2024 | Wenting Zhao, Xiang Ren, Jack Hessel, Claire Cardie, Yejin Choi, Yuntian Deng
WILDChat is a large-scale dataset of 1 million user-ChatGPT conversations, containing over 2.5 million interaction turns. It was collected by offering free access to ChatGPT in exchange for users' consent to anonymously collect their chat transcripts and request headers. The dataset includes demographic information such as state, country, and hashed IP addresses, along with request headers, enabling detailed analysis of user behavior across different regions and time periods. WILDChat is released under AI2 ImpACT Licenses and is available at https://wildchat.allen.ai.
The dataset provides a comprehensive, multi-turn, multilingual collection of user-chatbot interactions, offering a closer approximation to real-world conversations than existing datasets. It features a wide range of languages, diverse user prompts, and a rich variety of potentially toxic use cases. The dataset also includes a high level of toxicity, with over 10% of interactions being toxic, highlighting the need for further research into toxic chatbot interactions.
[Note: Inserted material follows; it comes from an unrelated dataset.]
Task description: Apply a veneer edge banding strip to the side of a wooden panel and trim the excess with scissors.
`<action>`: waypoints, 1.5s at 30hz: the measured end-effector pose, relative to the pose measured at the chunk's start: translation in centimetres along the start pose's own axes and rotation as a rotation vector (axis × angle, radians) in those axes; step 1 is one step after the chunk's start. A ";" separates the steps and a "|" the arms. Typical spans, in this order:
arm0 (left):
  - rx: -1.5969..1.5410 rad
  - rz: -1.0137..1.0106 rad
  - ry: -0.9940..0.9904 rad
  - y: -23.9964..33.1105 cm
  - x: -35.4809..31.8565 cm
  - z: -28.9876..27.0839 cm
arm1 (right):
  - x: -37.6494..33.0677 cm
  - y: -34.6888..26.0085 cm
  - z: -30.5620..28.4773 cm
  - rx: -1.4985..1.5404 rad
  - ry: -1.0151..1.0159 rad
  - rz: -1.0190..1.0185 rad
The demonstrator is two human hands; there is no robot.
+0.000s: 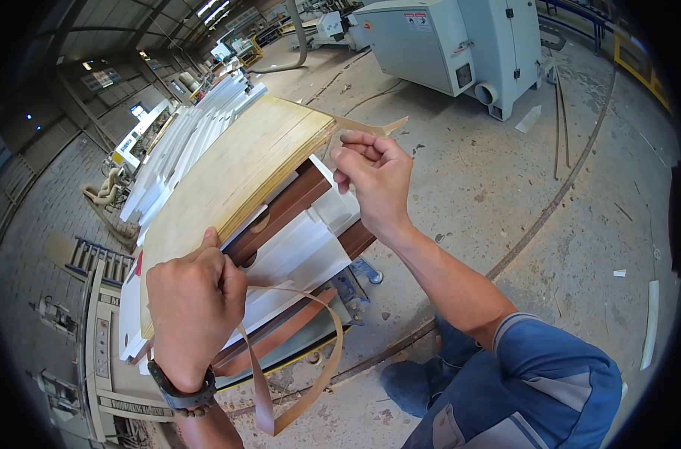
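Note:
A pale plywood panel (228,165) lies on top of a stack of white and brown profiled boards (295,247). My left hand (194,299), wearing a dark watch, is closed at the panel's near edge, its thumb pressed along that edge. A thin tan strip of edging (331,367) loops down from beneath this hand, and the hand appears to grip it. At the panel's right corner, my right hand (374,176) is curled with fingertips pinched; whatever is between them is hidden. Just beyond those fingers, a tan strip end (385,129) sticks out past the corner.
Grey machine cabinets (423,45) stand at the far right. More white profiled boards (175,150) are stacked beyond the panel. A beige woodworking machine (104,352) is at the left. The concrete floor (565,224) carries scraps and a curved groove. My shoe (408,389) is below.

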State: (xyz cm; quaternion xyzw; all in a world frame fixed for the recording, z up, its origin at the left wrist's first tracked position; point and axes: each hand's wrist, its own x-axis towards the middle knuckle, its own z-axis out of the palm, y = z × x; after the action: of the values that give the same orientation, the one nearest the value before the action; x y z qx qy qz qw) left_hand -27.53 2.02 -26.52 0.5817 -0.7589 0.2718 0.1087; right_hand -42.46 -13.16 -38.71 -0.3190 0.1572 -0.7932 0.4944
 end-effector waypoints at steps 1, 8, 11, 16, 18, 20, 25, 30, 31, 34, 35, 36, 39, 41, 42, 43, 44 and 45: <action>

WILDChat was collected using two chatbot services powered by the GPT-3.5-Turbo and GPT-4 APIs. Data was collected from April 9, 2023, to May 1, 2024, and includes user consent, anonymized data, and demographic information. The dataset was processed to ensure privacy, with personally identifiable information (PII) removed and IP addresses hashed. The dataset is used for various research purposes, including instruction-tuning chatbots and analyzing user behavior.
The dataset was analyzed for toxicity, revealing that sexual content is the most prevalent type of toxicity. The dataset also includes a significant number of jailbreaking prompts, which are attempts by users to trick chatbots into generating restricted outputs. The dataset is also used for instruction-tuning, with results showing that fine-tuning a language model on the raw dataset results in a strong chatbot.
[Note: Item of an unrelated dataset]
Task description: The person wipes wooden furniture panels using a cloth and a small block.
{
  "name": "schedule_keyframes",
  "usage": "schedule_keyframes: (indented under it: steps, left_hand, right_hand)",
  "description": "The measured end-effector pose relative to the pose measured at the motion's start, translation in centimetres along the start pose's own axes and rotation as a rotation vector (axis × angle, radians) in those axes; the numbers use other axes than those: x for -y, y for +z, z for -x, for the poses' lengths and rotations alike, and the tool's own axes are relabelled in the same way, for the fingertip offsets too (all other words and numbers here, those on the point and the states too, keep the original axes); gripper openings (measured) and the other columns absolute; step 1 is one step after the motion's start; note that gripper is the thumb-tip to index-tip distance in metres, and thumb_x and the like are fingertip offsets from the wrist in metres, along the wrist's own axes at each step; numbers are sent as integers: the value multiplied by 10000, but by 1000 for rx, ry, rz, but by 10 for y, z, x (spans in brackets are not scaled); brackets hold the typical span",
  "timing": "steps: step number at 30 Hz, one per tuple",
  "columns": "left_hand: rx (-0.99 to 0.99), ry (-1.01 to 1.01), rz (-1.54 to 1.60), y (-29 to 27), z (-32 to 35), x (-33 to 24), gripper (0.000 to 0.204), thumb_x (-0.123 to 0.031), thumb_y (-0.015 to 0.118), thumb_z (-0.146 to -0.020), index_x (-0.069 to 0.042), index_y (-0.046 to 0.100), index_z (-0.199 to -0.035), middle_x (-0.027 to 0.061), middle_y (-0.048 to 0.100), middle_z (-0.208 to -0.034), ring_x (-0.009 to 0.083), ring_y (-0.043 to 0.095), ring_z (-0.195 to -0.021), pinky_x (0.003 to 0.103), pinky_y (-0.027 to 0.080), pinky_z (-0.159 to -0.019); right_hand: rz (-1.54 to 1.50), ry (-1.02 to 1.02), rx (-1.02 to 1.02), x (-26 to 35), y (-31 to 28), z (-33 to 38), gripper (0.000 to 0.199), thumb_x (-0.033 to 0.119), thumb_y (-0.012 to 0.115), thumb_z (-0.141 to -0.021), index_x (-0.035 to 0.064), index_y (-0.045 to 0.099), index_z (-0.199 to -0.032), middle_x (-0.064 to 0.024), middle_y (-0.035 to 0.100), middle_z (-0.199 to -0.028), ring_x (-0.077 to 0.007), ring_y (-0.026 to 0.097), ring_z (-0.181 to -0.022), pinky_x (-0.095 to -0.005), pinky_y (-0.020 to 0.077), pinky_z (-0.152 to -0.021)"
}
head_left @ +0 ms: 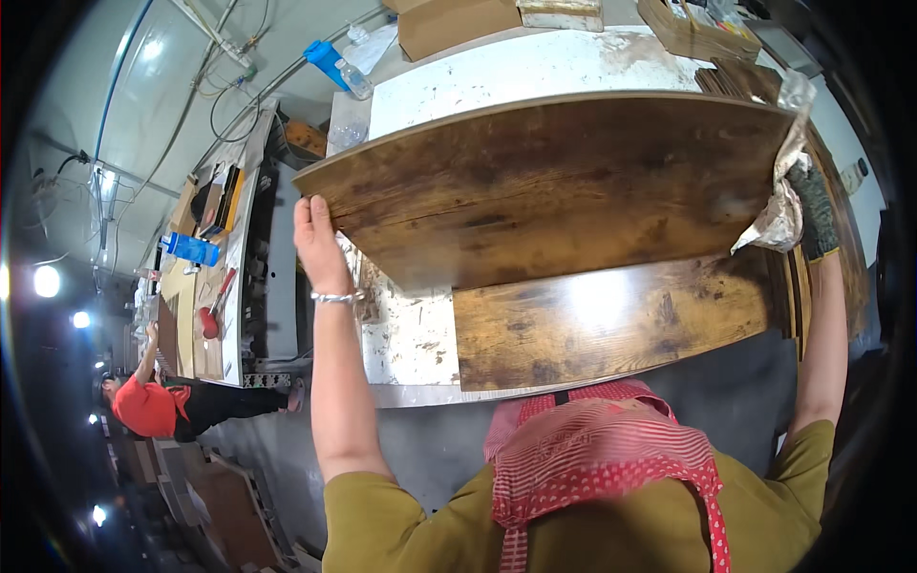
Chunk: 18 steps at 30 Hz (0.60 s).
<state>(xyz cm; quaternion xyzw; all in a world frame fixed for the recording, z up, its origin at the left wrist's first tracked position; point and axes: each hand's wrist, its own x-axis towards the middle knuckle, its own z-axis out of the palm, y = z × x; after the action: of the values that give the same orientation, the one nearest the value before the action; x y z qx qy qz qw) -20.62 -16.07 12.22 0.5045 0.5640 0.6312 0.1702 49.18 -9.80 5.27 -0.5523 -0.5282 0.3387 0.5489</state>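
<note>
A long dark-brown wood-grain board point(554, 181) stands tilted up over the white worktable. My left hand point(320, 244), bare with a silver bracelet at the wrist, grips its left end, fingers curled round the edge. At the board's right end is my right hand point(817, 205) in a dark knitted glove. It holds a crumpled, stained whitish rag point(778, 215) against the board's edge; its fingers are partly hidden. A second wood-grain board point(611, 329) lies flat on the table below, its far part covered by the tilted one.
Beyond the board, the stained white worktable point(458, 91) carries a cardboard box point(454, 27), a blue bottle point(325, 65) and a clear bottle point(355, 80). More brown boards point(735, 81) are stacked at the right. Far left, a person in red point(148, 406) works at another bench point(239, 315).
</note>
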Motion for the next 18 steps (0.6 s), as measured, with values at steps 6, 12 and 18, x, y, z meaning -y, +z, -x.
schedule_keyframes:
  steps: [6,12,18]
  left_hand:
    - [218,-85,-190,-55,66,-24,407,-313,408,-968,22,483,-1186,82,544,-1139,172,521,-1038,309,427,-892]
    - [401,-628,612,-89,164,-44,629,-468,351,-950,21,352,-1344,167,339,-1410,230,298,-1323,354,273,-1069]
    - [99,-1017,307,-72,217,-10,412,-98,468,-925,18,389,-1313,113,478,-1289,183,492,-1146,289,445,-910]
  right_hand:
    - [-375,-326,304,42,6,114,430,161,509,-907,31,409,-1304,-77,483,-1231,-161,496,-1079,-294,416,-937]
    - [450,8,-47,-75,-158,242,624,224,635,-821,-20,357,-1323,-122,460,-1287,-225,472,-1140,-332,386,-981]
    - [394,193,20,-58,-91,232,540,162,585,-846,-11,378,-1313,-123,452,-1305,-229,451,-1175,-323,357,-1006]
The dataset has several limitations, including potential demographic bias and toxicity selection bias. Despite these limitations, the dataset is valuable for research in conversational AI, user behavior analysis, and AI ethics. The dataset is released under AI2 ImpACT Licenses and is available for use in various research areas.WILDChat is a large-scale dataset of 1 million user-ChatGPT conversations, containing over 2.5 million interaction turns. It was collected by offering free access to ChatGPT in exchange for users' consent to anonymously collect their chat transcripts and request headers. The dataset includes demographic information such as state, country, and hashed IP addresses, along with request headers, enabling detailed analysis of user behavior across different regions and time periods. WILDChat is released under AI2 ImpACT Licenses and is available at https://wildchat.allen.ai.
The dataset provides a comprehensive, multi-turn, multilingual collection of user-chatbot interactions, offering a closer approximation to real-world conversations than existing datasets. It features a wide range of languages, diverse user prompts, and a rich variety of potentially toxic use cases. The dataset also includes a high level of toxicity, with over 10% of interactions being toxic, highlighting the need for further research into toxic chatbot interactions.
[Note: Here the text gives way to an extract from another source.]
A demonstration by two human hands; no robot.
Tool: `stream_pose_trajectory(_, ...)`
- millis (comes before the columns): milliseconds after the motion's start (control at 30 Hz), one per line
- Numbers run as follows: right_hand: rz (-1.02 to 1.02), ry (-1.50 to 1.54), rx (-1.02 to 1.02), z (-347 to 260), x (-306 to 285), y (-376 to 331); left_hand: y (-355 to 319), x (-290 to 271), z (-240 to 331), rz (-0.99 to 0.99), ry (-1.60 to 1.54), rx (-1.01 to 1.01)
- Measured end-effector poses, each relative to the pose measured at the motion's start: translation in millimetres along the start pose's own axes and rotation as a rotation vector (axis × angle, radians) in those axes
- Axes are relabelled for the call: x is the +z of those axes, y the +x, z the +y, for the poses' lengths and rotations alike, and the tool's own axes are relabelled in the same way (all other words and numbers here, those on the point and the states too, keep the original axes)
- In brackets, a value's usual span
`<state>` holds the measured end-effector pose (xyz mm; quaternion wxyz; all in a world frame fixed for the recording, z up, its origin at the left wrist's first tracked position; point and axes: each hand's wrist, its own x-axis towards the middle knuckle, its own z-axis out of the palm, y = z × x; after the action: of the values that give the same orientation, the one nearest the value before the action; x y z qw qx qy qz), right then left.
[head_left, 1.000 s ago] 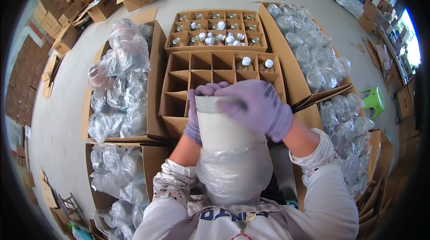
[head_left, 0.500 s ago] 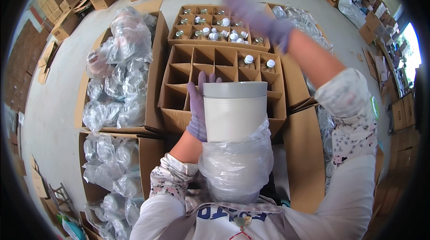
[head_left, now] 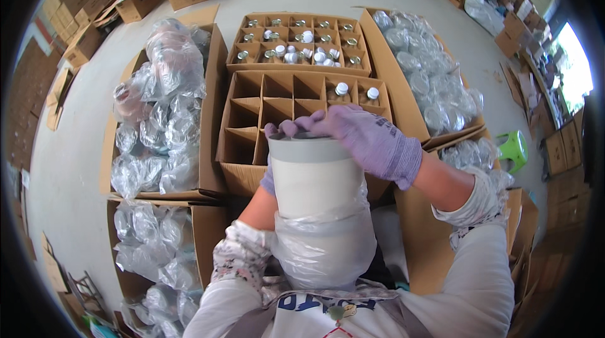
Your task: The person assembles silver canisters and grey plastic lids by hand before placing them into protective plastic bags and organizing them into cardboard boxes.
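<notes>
A tall white cylindrical container [head_left: 315, 183] with a grey rim band [head_left: 309, 151] stands upright against my body. Crumpled clear plastic film [head_left: 324, 243] wraps its lower half. My left hand [head_left: 287, 128], in a purple glove, reaches round the left side with its fingers bent over the far rim. From the right, my right hand [head_left: 372, 139], also gloved in purple, lies across the top edge with its fingers curled over the rim, close to the left fingertips. What lies inside the container is mostly hidden.
Ahead sits a divided cardboard box [head_left: 242, 164] with two white-capped bottles [head_left: 341, 90]. Behind it another divided box [head_left: 236, 64] holds several glass bottles and white caps. Boxes of plastic-wrapped items flank both sides [head_left: 217, 111]. A green plastic object [head_left: 513, 152] is at right.
My right hand has come down from above the far boxes onto the container's rim. My left fingers have bent over the rim. The view has shifted slightly.
</notes>
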<state>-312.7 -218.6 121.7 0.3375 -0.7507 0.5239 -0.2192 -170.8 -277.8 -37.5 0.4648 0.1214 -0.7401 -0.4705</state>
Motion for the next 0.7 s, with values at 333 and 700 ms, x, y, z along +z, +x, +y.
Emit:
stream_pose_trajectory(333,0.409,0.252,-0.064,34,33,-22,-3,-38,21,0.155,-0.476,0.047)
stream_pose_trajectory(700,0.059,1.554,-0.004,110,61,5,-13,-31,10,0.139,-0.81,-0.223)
WILDChat was collected using two chatbot services powered by the GPT-3.5-Turbo and GPT-4 APIs. Data was collected from April 9, 2023, to May 1, 2024, and includes user consent, anonymized data, and demographic information. The dataset was processed to ensure privacy, with personally identifiable information (PII) removed and IP addresses hashed. The dataset is used for various research purposes, including instruction-tuning chatbots and analyzing user behavior.
The dataset was analyzed for toxicity, revealing that sexual content is the most prevalent type of toxicity. The dataset also includes a significant number of jailbreaking prompts, which are attempts by users to trick chatbots into generating restricted outputs. The dataset is also used for instruction-tuning, with results showing that fine-tuning a language model on the raw dataset results in a strong chatbot.
The dataset has several limitations, including potential demographic bias and toxicity selection bias. Despite these limitations, the dataset is valuable for research in conversational AI, user behavior analysis, and AI ethics. The dataset is released under AI2 ImpACT Licenses and is available for use in various research areas.